Provided data:

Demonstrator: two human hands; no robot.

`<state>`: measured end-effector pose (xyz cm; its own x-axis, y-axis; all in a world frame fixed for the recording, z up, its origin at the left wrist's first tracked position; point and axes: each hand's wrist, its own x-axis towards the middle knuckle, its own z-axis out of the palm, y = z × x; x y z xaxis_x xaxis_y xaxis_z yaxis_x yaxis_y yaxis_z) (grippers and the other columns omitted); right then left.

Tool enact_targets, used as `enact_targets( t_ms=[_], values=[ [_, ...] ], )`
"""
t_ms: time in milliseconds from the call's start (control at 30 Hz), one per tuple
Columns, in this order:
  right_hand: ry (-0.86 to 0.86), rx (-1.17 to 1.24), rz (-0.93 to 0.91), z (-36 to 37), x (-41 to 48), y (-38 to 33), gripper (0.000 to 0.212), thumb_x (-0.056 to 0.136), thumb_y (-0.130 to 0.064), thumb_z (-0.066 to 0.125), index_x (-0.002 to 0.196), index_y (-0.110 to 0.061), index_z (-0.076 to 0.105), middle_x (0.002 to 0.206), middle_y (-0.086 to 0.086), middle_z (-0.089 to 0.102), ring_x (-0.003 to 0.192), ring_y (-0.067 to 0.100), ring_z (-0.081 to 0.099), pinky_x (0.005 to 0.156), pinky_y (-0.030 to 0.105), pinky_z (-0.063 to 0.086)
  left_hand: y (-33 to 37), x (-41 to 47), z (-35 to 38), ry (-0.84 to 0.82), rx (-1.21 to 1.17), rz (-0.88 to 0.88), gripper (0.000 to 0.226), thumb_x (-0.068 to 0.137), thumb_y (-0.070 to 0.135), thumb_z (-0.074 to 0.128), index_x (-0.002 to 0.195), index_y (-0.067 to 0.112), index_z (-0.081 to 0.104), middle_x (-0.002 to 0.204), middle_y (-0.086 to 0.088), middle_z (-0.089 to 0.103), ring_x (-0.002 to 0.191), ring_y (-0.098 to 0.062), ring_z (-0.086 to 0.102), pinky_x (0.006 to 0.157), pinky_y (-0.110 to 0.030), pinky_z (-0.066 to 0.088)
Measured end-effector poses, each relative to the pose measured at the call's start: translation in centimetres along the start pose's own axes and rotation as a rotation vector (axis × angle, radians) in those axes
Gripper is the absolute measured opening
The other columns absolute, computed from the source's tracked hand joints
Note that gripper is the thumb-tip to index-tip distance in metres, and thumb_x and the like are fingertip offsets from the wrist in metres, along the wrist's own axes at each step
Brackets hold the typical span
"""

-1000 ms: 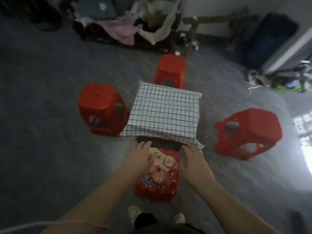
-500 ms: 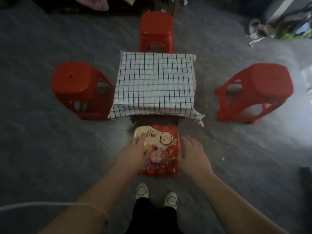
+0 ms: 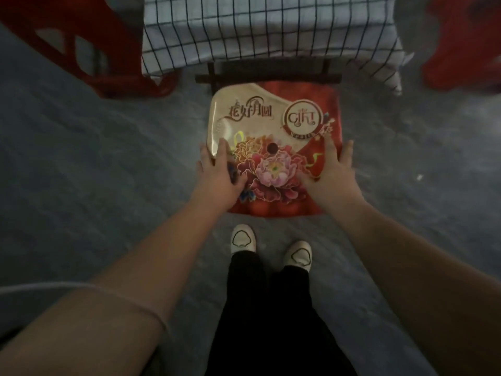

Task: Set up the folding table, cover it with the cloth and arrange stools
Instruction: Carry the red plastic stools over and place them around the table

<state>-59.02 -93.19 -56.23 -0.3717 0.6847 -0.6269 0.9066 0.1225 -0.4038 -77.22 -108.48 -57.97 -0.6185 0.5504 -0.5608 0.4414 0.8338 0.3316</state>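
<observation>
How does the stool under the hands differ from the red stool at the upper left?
The near stool has a floral print on its seat; the left stool shows plain red. The left hand and right hand rest on the near stool; nothing touches the left stool. The near stool sits at the checked cloth front edge, the left stool at its left side. Both are red, on the grey floor.

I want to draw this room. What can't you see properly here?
All head view:
- Table: checked cloth covers its top; top edge cuts it off.
- Left stool, right stool: cut by edges, blurred.
- Flowered stool: legs hidden under its seat.
</observation>
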Motion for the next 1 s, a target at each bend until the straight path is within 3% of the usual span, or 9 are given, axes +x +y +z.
enact_targets(
  t_ms=[100,233,300,400,567,700,800,1000],
  values=[
    [0.033,0.074,0.012,0.9,0.4,0.2,0.1,0.085,-0.047,0.072,0.153,-0.046,-0.001,0.166,0.007,-0.013,0.149,0.042,0.018,0.112,0.06,0.033,-0.8,0.4,0.3,0.007,-0.094,0.001,0.102,0.086,0.042,0.074,0.155,0.042,-0.001,0.165,-0.012,-0.011,0.144,-0.039,0.032,0.115,-0.049,0.035],
    [0.064,0.139,0.009,1.0,0.3,0.2,0.101,0.082,-0.04,0.078,0.153,-0.047,0.005,0.166,0.007,-0.004,0.147,0.04,0.024,0.113,0.058,0.035,-0.4,0.7,0.1,0.028,-0.145,-0.051,0.103,0.078,0.04,0.081,0.152,0.038,0.01,0.145,-0.015,0.035,0.12,-0.036,0.055,0.102,-0.053,0.049],
    [0.068,0.146,0.001,0.9,-0.2,0.3,0.101,0.082,-0.039,0.078,0.153,-0.046,0.006,0.165,0.006,-0.004,0.147,0.039,0.025,0.113,0.057,0.035,-0.4,0.1,0.2,0.037,-0.157,-0.037,0.094,0.076,0.041,0.082,0.146,0.032,0.02,0.132,-0.013,0.043,0.11,-0.034,0.059,0.096,-0.053,0.053],
    [0.07,0.14,-0.008,1.1,-2.0,0.9,0.101,0.082,-0.041,0.077,0.153,-0.048,0.006,0.165,0.004,-0.003,0.147,0.037,0.026,0.112,0.057,0.037,-0.9,-1.6,0.3,0.042,-0.161,-0.014,0.086,0.076,0.04,0.082,0.141,0.03,0.027,0.126,-0.011,0.045,0.105,-0.03,0.06,0.094,-0.052,0.054],
    [0.097,0.154,-0.012,3.1,-6.6,1.7,0.099,0.082,-0.042,0.076,0.151,-0.049,0.006,0.165,0.0,0.001,0.144,0.036,0.032,0.11,0.057,0.041,-3.4,-5.7,0.8,0.047,-0.178,-0.001,0.097,0.079,0.04,0.08,0.149,0.042,0.014,0.136,-0.01,0.041,0.117,-0.029,0.057,0.097,-0.052,0.052],
    [0.129,0.189,-0.011,5.1,-10.6,2.3,0.098,0.081,-0.043,0.076,0.15,-0.051,0.007,0.163,0.001,0.004,0.143,0.034,0.035,0.108,0.058,0.042,-5.7,-9.1,0.9,0.039,-0.191,0.039,0.096,0.081,0.04,0.079,0.151,0.04,0.013,0.134,-0.01,0.04,0.116,-0.031,0.057,0.098,-0.052,0.052],
    [0.13,0.186,0.026,6.8,-14.1,2.8,0.098,0.083,-0.041,0.076,0.151,-0.05,0.007,0.165,0.0,0.0,0.145,0.035,0.031,0.11,0.058,0.04,-7.4,-12.2,0.9,0.03,-0.172,0.054,0.096,0.081,0.041,0.078,0.15,0.041,0.012,0.133,-0.01,0.042,0.113,-0.031,0.059,0.095,-0.053,0.053],
    [0.11,0.185,0.064,10.9,-19.3,4.9,0.098,0.085,-0.04,0.074,0.152,-0.05,0.004,0.166,0.001,-0.006,0.149,0.033,0.023,0.114,0.058,0.035,-10.7,-17.2,2.8,-0.021,-0.153,0.052,0.101,0.083,0.04,0.077,0.154,0.039,0.004,0.141,-0.012,0.035,0.125,-0.031,0.051,0.105,-0.049,0.047]
  ],
)
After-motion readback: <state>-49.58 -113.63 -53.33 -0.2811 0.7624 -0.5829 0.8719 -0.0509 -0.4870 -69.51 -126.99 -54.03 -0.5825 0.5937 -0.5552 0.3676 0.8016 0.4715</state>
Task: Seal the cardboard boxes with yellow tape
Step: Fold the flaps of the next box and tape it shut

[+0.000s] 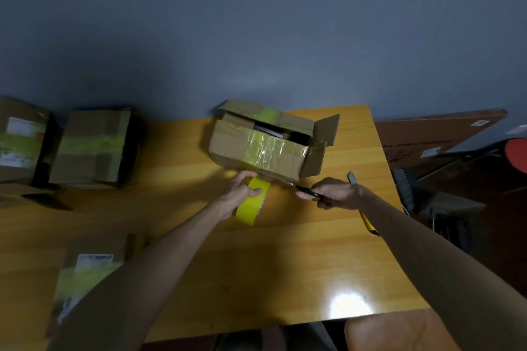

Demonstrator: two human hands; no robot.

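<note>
Over the table (285, 265) by the wall (256, 23), left fingers (242, 179) grip tape (251, 211), right fingers (328, 189) scissors (309, 192).

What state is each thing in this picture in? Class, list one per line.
Centre box: flaps open, yellow tape across its side.
Tape roll: gripped by left hand.
Scissors: gripped by right hand, blades at box edge.
Back-left box: closed, taped.
Utility knife: lying untouched.
</note>
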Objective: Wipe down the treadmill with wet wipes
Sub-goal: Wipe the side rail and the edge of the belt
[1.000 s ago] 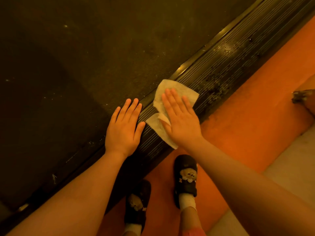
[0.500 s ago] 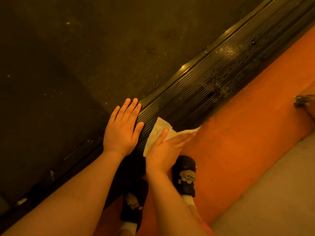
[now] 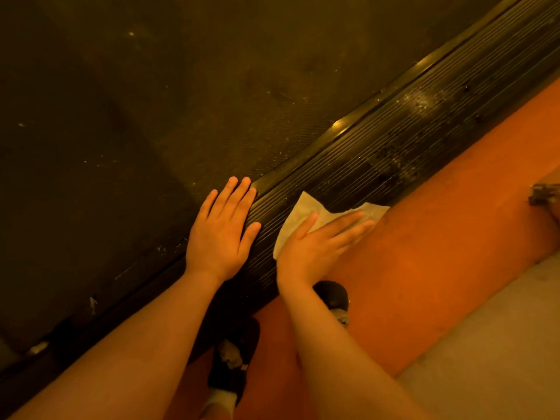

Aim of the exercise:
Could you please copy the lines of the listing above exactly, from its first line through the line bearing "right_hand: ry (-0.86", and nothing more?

Reply:
Demonstrator: two human hands; no robot.

`<state>`: measured end-effector pose (xyz cm; its own x-axis, y-axis; all in a world frame fixed for the recording, z up, its origin at the left wrist's first tracked position; point and axes: each hand's wrist, its own x-axis towards the middle knuckle, its own z-axis out of the palm, y = z × x; x y z xaxis_x xaxis_y xaxis_z yaxis_x yaxis_y yaxis_z) (grippers and the other columns omitted); right then left.

Tool enact_targets, used as `enact_targets( t_ms=[_], values=[ [_, ...] ], )`
"""
t_ms: time in milliseconds from the call's start (control at 30 Hz), one per tuple
Columns, in this order:
  right_hand: ry (-0.86 to 0.86), rx (-1.17 to 1.24), rz (-0.93 to 0.91), z (-36 to 37), x (-41 to 48), y (-38 to 33), gripper (0.000 to 0.212), thumb_x (-0.056 to 0.136), thumb_y (-0.130 to 0.064), thumb_z (-0.066 to 0.125), index_x (-0.002 to 0.196), index_y (-0.110 to 0.061), index_z (-0.076 to 0.105), middle_x (0.002 to 0.206), middle_y (-0.086 to 0.086), middle_z (-0.089 to 0.102), ring_x (-0.003 to 0.192), ring_y (-0.067 to 0.100), ring_z (-0.081 to 0.099), pinky_x (0.005 to 0.156), pinky_y (-0.030 to 0.105), pinky_z (-0.063 to 0.086)

With the answer given, the exercise is complete.